Ella había dejado un recado escrito con crayón de labios en el espejo del baño.

̶  Gracias por el maravilloso momento, te he dejado un regalo.

Como tampoco estaba su billetera, el anillo de diamantes y el Rolex de oro, comprendió que le habían tendido una trampa. Nadie en la recepción había visto a la mujer que les describió lleno de furia. Sus socios mexicanos acudieron en su auxilio, pagaron la cuenta del hotel, le ayudaron a obtener un pasaporte provisional y a presentar la denuncia contra aquella encantadora embaucadora que parecía haber sido tragada por la tierra.

De regreso en el avión, soltó una carcajada y se juró que sería la última vez que caería en las redes de una desconocida. Le divertía confirmar que él, un conquistador empedernido, había recibido una dosis de su propia medicina.

III

Las carcajadas resonaban en el ático cuando él volvió de su viaje. Al serenarse, dio varios puñetazos sobre la mesa.

̶ ¡Maldita!  ¡Ojalá te estés pudriendo en el infierno!

La música había cesado. Parte del ritual era que solo una melodía sonaba en cada visita. Era la ruleta rusa musical. Se sirvió el último trago de Zacapa y con los ojos enrojecidos. comprendió que no habría necesidad de recorrer de nuevo aquel sendero de hojas secas.

IV

Dieciocho meses y varias aventuras después, Daniela solo era un vago recuerdo. Fue cuando el cansancio se convirtió en su inseparable compañero. El espejo le devolvía la imagen de alguien con semblante demacrado, perdía peso de forma acelerada, le costaba concentrarse y no podía dormir. Alarmado, visitó a Carlos Lagos, un antiguo compañero de colegio, convertido en un afamado médico internista. Luego de hacerle un chequeo general, dijo apretándole el brazo:

̶ No te preocupes. Parece una anemia. Ordenaré estos exámenes. Te llamaré cuando me envíen los resultados.

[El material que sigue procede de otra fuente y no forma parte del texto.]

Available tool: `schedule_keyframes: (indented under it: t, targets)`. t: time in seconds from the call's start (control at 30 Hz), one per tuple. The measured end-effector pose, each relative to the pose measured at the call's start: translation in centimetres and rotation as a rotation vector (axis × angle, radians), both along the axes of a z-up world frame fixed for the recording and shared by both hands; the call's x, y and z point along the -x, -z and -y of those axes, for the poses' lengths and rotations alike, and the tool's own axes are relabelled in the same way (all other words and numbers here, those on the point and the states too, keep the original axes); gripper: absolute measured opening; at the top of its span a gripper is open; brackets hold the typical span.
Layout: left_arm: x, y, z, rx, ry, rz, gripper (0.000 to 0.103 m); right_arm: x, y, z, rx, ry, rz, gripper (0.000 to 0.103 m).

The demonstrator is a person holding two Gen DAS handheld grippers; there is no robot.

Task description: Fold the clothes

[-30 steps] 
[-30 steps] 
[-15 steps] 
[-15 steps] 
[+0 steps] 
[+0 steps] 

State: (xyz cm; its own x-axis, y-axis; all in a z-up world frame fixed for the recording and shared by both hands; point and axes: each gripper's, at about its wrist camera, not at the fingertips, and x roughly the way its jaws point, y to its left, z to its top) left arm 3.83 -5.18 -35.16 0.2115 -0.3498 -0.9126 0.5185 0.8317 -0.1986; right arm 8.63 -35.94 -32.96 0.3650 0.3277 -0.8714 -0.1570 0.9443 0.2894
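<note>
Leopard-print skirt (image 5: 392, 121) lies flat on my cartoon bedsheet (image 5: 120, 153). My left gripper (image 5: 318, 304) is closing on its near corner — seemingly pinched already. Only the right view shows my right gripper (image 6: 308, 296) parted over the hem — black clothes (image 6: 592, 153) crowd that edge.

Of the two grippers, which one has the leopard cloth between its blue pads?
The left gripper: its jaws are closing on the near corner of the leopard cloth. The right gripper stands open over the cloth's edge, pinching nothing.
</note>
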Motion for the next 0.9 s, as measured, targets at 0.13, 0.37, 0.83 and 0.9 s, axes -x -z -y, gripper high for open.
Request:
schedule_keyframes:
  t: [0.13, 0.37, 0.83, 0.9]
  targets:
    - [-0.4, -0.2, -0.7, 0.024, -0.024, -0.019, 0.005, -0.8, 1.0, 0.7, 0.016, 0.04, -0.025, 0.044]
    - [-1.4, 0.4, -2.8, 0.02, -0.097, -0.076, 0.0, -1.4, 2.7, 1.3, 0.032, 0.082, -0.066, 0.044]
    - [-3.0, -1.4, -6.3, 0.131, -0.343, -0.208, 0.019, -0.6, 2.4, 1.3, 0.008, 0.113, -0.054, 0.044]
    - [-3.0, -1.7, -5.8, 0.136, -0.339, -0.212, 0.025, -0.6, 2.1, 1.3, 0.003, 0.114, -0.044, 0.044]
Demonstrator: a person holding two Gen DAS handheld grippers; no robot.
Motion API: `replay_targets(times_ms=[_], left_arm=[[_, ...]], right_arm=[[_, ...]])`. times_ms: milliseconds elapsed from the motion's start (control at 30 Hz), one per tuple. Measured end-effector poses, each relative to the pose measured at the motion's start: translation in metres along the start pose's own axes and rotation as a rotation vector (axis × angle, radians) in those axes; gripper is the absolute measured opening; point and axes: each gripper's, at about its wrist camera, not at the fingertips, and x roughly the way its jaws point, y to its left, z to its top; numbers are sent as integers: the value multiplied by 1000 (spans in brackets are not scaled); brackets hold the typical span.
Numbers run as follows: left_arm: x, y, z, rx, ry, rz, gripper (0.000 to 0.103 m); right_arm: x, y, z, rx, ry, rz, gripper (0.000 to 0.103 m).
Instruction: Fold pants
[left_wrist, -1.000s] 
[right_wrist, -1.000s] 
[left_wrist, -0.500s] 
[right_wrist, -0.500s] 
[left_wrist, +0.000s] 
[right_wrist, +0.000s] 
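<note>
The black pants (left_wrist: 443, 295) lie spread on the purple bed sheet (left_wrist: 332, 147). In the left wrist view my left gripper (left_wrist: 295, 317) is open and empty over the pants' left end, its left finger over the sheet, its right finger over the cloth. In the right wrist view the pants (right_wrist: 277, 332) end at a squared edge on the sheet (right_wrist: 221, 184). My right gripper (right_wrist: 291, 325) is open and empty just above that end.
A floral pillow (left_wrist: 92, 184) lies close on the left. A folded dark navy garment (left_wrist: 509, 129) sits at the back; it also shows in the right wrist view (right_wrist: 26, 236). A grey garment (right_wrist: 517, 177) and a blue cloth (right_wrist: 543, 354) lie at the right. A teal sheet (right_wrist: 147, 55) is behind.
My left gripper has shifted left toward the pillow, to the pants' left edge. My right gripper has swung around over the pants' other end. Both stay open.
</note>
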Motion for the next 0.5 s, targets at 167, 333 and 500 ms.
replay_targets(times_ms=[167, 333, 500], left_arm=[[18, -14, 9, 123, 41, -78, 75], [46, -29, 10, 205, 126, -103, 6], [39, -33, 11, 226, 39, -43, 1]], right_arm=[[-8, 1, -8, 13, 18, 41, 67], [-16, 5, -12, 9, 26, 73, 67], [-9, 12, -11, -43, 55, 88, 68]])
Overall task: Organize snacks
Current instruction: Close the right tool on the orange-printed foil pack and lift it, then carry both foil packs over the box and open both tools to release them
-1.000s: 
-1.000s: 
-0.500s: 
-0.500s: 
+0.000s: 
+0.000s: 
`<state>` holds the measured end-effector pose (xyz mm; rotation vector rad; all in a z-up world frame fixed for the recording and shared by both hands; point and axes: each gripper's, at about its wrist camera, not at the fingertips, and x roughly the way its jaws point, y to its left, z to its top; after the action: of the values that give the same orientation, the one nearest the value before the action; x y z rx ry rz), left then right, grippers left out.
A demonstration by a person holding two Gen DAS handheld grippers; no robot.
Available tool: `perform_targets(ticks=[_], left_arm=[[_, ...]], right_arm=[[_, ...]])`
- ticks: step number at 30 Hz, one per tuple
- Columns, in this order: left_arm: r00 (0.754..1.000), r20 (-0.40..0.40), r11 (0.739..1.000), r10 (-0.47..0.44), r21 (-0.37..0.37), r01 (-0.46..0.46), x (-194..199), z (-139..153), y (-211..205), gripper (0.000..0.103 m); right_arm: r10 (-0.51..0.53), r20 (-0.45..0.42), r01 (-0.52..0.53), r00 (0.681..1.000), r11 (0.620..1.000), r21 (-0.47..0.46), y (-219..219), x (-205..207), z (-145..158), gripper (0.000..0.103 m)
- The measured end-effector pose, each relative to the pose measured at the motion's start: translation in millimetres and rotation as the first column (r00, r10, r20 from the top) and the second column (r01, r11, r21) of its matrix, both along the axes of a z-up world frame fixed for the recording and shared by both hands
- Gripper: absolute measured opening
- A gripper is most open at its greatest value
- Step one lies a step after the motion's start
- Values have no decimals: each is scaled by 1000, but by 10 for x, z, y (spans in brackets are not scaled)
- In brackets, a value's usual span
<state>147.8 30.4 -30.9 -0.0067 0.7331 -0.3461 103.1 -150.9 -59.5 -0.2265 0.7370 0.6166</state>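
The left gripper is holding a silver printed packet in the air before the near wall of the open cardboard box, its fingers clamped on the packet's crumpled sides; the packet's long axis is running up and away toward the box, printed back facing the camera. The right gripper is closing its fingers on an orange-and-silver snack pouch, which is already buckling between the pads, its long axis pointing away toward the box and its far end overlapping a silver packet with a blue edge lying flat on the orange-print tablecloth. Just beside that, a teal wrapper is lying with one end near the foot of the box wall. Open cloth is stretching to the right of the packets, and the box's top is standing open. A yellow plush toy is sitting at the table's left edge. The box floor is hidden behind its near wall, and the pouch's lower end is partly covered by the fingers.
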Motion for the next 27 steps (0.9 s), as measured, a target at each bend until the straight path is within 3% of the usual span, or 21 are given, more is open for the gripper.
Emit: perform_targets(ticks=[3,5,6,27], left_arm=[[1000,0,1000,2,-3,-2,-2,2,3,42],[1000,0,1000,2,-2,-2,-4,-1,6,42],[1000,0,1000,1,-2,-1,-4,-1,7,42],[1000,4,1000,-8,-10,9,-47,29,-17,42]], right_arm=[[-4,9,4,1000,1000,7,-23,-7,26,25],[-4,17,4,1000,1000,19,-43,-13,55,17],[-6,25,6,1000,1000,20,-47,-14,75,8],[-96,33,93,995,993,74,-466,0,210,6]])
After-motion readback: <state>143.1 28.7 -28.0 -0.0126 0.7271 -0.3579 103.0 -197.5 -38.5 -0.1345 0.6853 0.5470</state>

Cuatro días después, hoy hacía ocho años, recibiría la llamada que transformaría su vida. Algunas palabras habían quedado grabadas con fuego en su memoria.  ̶ No se ha descubierto la cura…  ̶  Cuando mucho te quedarán diez años.

V

La botella de Zacapa estaba vacía. Él se levantó trastrabillando y sacó lo que reposaba, envuelto en un paño de terciopelo rojo, en la gaveta que estaba debajo del segundo estante del armario/bar.

̶ Sabía que tarde o temprano amarraría todo. Ocho años de agonía que hoy llegarán a su fin.

Acarició la cacha del arma, puso el dedo en el gatillo y sonrió.